Excluding records that don"t match condition

Excluding records that don"t match condition

am 24.09.2009 12:42:47 von James Fryer

I have a database of Titles (books, magazines, etc.) with a M:M relation
to Keywords.

I would like to be able to generate queries for the condition "Return
titles matching X with keywords NOT matching A".

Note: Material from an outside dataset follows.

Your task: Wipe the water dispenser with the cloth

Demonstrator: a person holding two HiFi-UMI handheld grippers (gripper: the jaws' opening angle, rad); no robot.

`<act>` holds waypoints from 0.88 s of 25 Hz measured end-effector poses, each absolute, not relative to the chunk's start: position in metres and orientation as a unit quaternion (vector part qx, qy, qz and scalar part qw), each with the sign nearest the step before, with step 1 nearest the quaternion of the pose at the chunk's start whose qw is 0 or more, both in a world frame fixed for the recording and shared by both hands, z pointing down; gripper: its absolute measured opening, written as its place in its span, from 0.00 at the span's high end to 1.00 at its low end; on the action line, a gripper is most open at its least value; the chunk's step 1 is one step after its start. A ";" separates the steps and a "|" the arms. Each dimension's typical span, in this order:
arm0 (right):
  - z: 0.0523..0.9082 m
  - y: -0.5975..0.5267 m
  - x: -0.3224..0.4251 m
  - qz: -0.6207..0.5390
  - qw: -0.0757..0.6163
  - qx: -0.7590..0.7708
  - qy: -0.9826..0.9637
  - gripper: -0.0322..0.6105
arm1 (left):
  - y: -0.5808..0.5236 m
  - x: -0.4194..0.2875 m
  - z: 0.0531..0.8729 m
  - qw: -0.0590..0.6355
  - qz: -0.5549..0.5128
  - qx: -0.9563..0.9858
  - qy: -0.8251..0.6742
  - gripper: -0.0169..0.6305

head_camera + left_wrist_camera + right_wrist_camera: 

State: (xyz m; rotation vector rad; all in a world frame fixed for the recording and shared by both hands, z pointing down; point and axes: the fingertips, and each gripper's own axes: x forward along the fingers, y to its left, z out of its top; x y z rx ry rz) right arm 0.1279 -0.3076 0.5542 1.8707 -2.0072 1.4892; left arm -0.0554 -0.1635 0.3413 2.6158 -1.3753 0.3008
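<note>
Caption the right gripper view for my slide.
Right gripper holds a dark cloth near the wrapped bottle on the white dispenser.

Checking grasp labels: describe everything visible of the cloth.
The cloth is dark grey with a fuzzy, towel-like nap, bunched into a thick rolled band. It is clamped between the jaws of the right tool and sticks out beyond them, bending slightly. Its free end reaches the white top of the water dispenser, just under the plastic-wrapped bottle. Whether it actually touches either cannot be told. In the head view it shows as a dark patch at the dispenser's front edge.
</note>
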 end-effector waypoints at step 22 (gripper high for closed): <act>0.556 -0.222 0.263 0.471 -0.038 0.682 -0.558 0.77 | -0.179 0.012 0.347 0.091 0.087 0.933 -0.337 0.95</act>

This seems quite hard to do. Here is a minimal table structure:

CREATE TABLE Title
(
id int(10) unsigned NOT NULL,
title CHAR(2)
);
CREATE TABLE Keyword
(
id int(10) unsigned NOT NULL,
kw CHAR(1)
);
CREATE TABLE TitleKeyword
(
title_id int(10) unsigned NOT NULL,
keyword_id int(10) unsigned NOT NULL
);

# X1: A, B
# X2: B, C
# X3: C
# Y1: A, B
# Y2: B, C
# Y3: C
INSERT INTO Title (id, title) VALUES (1, 'X1'), (2, 'X2'), (3, 'X3'),
(4, 'Y1'), (5, 'Y2'), (6, 'Y3');
INSERT INTO Keyword (id, kw) VALUES (1, 'A'), (2, 'B'), (3, 'C');
INSERT INTO TitleKeyword VALUES (1, 1), (1, 2), (2, 2), (2, 3), (3, 3),
(4, 1), (4, 2), (5, 2), (5, 3), (6, 3);

Naively I tried this query:

SELECT DISTINCT
title
FROM
Title
JOIN
TitleKeyword ON Title.id=title_id
JOIN
Keyword ON Keyword.id=keyword_id
WHERE
title LIKE 'X%'
AND kw <> 'A'
;

but this includes X1 because it matches B as well as A. I only want X2,
X3 returned.

This works:

SELECT
title
FROM
Title
WHERE title LIKE 'X%'
AND Title.id NOT IN(
SELECT
title_id
FROM
TitleKeyword
JOIN
Keyword ON Keyword.id=keyword_id
WHERE
kw = 'A'
)
;

However, this uses subselects which I have always found slow, and there
may be many keywords (thousands), and I believe IN() is not recommended
for large lists.

So my question is, can this query be rewritten to use JOINs? It seems
hard to me because all the keywords need to be examined to eliminate the
title. On the other hand it must be a common requirement so there may be
something I have overlooked.

Many thanks in advance,

James
--
James Fryer / jim@invocrown.com / jim@cix.co.uk

--
MySQL General Mailing List
For list archives: http://lists.mysql.com/mysql
To unsubscribe: http://lists.mysql.com/mysql?unsub=gcdmg-mysql-2@m.gmane.org

Re: Excluding records that don"t match condition

am 24.09.2009 17:35:57 von Mike Spreitzer

I'm not sure whether the following will meet your needs. Have you
considered

SELECT title FROM Title WHERE NOT EXISTS (SELECT * FROM Keyword,
TitleKeyword WHERE Keyword.kw='A' AND Keyword.id=TitleKeyword.keyword_id
AND TitleKeyword.title_id=Title.id)

Regards,
Mike Spreitzer
SMTP: mspreitz@us.ibm.com, Lotus Notes: Mike Spreitzer/Watson/IBM
Office phone: +1-914-784-6424 (IBM T/L 863-)
AOL Instant Messaging: M1k3Sprtzr



James Fryer
09/24/09 06:42 AM

To
mysql@lists.mysql.com
cc

Subject
Excluding records that don't match condition






I have a database of Titles (books, magazines, etc.) with a M:M relation
to Keywords.

I would like to be able to generate queries for the condition "Return
titles matching X with keywords NOT matching A".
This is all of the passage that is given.